Funding stands in way of Okla. pop culture museum
Oldaker, who grew up in Tulsa, has lent his support to a group pushing for construction of a museum that would showcase the many contributions to music, acting, writing and the arts by people with ties to the state.
“People just need to be aware that Oklahoma’s not just a bunch of cowboys running around and Indian casinos,” Oldaker said recently by phone from his home in Norman. “I’m proud to be an Okie and the state of Oklahoma that supported us all those years.”
Despite the support of Oldaker and other accomplished artists for the Oklahoma Museum of Popular Culture, which was conceived of seven years ago, it has failed to secure the $40 million in state funding needed to construct the building in Tulsa’s Brady Arts District. With the project in limbo, many of the 100,000-plus donated items, including films, recordings and other memorabilia, are sitting in boxes at the state’s history center in Oklahoma City.
The museum proposal has had a rough go of it in the Legislature. In 2013, plans to seek financing were withdrawn so the state could focus on rebuilding after tornadoes raked several Oklahoma City suburbs. This year, the project took a back seat to a $188 million budget shortfall.
The museum, nicknamed OKPOP, wasn’t the only high-concept development to fall victim to the budget ax this year. Plans to appropriate $40 million to match another $40 million in pledges from private donors to complete the building of the American Indian Cultural Center and Museum in Oklahoma City went nowhere. That museum sits unfinished along the banks of the Oklahoma River.
Backers of OKPOP have vowed to lobby the Legislature again in 2015, saying it’s vital to have a place that documents the story of popular culture in Oklahoma – from Leon Russell to Kings of Leon, and just about everybody in between.
Last year, Russell donated more than 4,500 items to the planned museum, including thousands of photos, more than 1,300 audio recordings, 100 video recordings and old concert programs, posters and tickets, among other artifacts in the Rock and Roll Hall of Famer’s vast collection. Oldaker has donated a drum kit he used while playing for Clapton in the 1980s.
“I’ve got an asset that has worldwide marketability,” said Bob Blackburn, executive director of the Oklahoma Historical Society. “What we’ve got to do is get financing for the bricks and mortar. Once we get that solved, everything else will fall into line. But I’ve got to get that piece of the puzzle.”
If OKPOP gets the money, Blackburn says the museum will be self-supporting, thanks to revenue from admission fees, special events it would host and a 600-car garage that would be built next to the museum.
Some lawmakers see the potential tourism draw for the state.

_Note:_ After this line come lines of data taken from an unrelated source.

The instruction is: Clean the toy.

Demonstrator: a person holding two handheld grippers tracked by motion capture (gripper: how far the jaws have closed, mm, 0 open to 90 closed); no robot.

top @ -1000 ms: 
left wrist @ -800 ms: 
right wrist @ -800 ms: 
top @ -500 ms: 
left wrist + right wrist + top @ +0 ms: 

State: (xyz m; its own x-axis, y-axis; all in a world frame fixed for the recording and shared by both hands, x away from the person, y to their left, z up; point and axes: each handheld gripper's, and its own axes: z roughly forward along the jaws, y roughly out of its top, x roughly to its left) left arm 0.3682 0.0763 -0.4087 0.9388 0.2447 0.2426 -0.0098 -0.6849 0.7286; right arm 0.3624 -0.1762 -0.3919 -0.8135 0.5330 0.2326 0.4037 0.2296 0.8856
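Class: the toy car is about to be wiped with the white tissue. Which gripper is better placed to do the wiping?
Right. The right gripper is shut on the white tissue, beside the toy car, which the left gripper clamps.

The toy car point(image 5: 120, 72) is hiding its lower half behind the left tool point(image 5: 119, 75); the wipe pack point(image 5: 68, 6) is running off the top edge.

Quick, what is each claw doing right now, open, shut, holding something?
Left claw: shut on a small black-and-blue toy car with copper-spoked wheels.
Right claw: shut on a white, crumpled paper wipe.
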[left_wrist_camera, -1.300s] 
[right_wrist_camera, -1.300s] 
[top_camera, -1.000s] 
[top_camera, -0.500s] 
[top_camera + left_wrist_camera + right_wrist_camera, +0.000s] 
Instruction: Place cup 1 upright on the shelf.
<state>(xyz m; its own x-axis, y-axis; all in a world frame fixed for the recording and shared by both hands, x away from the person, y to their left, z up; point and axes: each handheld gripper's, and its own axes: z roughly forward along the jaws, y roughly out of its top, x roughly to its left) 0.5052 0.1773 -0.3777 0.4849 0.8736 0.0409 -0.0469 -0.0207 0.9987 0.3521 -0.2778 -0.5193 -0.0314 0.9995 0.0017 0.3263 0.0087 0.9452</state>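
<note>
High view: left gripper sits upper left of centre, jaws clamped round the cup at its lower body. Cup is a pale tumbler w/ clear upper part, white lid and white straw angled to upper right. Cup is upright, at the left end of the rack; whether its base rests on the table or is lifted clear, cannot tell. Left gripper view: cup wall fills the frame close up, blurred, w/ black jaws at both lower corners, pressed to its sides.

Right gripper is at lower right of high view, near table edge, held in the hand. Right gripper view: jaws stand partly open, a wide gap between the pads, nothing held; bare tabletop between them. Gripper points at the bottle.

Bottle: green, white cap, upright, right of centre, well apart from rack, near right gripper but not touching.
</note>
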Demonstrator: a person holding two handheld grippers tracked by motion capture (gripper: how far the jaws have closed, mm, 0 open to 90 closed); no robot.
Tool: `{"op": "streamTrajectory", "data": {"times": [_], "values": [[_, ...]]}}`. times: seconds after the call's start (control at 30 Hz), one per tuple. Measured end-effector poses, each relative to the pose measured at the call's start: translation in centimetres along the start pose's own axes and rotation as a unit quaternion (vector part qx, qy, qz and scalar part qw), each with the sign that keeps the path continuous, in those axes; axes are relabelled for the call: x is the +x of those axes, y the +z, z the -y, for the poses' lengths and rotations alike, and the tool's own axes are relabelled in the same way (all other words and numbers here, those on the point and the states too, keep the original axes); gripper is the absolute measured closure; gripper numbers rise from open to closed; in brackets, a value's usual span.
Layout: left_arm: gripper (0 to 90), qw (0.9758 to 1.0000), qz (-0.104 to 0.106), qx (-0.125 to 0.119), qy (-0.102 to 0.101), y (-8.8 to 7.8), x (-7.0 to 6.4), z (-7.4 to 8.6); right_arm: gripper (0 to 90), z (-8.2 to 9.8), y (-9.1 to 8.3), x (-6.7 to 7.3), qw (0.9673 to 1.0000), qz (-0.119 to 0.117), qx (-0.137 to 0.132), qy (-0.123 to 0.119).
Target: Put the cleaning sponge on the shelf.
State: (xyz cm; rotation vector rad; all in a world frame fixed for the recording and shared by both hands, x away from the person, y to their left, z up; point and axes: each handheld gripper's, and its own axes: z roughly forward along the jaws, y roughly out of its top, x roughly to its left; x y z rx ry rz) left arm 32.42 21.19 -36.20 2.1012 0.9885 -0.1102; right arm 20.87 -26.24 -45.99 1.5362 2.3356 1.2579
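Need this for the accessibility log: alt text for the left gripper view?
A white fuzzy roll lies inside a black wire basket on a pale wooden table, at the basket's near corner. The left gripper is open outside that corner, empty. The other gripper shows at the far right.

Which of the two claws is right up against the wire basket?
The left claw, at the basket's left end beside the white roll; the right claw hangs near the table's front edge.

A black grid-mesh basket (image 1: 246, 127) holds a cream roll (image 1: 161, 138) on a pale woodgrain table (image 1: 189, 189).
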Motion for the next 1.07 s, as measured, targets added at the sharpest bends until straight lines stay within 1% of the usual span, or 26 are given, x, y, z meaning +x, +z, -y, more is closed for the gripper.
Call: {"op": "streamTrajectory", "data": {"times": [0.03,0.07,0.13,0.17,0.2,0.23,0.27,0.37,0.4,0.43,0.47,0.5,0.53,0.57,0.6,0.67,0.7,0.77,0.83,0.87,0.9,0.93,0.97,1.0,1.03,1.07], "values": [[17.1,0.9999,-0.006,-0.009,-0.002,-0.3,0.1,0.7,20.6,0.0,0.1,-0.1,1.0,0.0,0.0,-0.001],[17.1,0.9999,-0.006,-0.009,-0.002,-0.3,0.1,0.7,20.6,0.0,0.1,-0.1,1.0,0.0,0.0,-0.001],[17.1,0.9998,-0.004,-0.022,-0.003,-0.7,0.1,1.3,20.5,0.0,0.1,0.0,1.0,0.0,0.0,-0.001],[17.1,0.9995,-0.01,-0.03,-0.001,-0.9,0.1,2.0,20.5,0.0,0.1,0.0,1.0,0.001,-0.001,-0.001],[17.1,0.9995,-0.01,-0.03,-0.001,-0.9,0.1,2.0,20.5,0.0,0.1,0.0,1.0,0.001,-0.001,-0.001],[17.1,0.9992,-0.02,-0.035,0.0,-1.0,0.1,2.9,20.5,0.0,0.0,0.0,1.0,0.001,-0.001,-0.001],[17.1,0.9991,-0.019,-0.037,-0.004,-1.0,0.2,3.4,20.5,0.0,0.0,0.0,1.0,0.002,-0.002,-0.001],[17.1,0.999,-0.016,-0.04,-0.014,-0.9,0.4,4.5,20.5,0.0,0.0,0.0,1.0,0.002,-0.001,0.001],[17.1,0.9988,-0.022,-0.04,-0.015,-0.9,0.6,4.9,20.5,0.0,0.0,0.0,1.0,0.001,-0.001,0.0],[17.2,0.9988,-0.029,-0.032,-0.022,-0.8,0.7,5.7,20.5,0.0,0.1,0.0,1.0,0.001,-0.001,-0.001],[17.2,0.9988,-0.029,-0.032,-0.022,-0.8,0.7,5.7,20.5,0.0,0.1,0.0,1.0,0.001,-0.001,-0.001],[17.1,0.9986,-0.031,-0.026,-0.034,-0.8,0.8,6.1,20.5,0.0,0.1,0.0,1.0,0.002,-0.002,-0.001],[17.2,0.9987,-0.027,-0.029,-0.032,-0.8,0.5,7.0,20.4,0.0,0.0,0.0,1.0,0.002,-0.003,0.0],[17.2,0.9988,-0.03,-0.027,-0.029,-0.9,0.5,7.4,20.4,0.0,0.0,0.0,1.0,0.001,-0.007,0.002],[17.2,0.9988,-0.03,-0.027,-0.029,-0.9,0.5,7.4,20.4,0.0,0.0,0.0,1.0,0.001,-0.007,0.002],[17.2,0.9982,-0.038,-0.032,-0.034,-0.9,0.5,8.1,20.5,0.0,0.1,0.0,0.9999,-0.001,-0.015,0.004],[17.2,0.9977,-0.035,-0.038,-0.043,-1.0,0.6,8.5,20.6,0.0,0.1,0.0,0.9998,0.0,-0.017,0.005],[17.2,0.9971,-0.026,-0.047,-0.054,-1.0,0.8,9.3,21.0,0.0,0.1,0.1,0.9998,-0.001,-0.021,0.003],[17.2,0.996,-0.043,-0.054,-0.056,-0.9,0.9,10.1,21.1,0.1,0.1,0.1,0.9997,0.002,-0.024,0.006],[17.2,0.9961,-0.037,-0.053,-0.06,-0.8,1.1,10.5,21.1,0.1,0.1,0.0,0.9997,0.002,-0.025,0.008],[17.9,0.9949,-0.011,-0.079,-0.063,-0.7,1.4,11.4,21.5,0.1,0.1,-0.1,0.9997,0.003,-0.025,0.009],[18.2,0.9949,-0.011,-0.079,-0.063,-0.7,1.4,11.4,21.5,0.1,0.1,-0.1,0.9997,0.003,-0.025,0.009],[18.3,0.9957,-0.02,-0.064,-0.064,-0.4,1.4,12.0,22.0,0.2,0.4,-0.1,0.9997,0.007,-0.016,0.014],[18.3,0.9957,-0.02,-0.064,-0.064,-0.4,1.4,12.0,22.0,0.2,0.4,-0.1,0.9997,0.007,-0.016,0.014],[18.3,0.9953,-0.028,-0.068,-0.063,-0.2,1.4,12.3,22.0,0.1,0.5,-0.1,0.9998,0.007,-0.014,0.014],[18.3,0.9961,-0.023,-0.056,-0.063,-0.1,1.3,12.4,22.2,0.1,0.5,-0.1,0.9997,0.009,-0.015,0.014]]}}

“I think it will be a much better mood, especially if our revenues increase,” said state Sen. Gary Stanislawski, R-Tulsa. “I would see the pop museum as the centerpiece for the entire area and something we can actually advertise to other states that we have this very cutting-edge, great exhibit of Oklahoma talent.”
Oldaker – like some of the other artists who trace their roots and careers to Oklahoma – said he’s prepared to support the cause in any way he can next year, and he urged fellow celebrities to follow suit.
The risk of the state going without a place like OKPOP?
“There’s (items) sitting around that are going to end up on someone’s garage sale table, and it’s going to be tossed out,” Oldaker said.